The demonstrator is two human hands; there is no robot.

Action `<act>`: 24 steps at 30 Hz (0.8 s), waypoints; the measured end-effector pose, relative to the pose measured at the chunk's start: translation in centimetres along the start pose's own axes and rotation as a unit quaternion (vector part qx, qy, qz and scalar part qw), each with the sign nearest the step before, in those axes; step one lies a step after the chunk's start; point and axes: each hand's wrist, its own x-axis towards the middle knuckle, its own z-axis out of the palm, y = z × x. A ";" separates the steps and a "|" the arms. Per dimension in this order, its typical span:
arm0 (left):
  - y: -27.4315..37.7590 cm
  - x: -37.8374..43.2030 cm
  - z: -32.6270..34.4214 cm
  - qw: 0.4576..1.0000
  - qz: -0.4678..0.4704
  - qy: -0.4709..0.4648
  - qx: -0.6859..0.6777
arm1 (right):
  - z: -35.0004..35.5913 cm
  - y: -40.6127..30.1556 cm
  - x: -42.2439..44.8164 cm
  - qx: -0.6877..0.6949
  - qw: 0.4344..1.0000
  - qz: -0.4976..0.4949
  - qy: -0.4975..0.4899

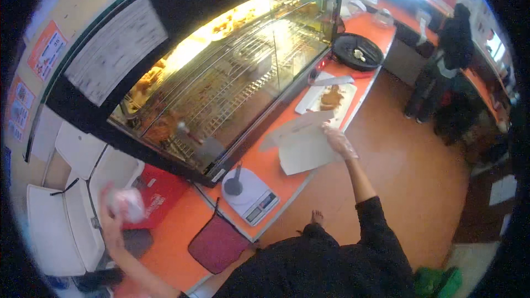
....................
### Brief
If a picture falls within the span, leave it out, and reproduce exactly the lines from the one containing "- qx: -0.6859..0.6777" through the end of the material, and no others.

### Task answer
  - qx: -0.6859..0.6777
arm1 (right):
  - z: -35.0004..35.5913 cm
  - y: -40.6127..30.1556 cm
  - x: -42.2439..44.8164 cm
  - qx: -0.6877..0.6949
  - qw: 0.4344..1.0000
  - qz: -0.4976..0.4949
  - qy: -0.4975..0.4899

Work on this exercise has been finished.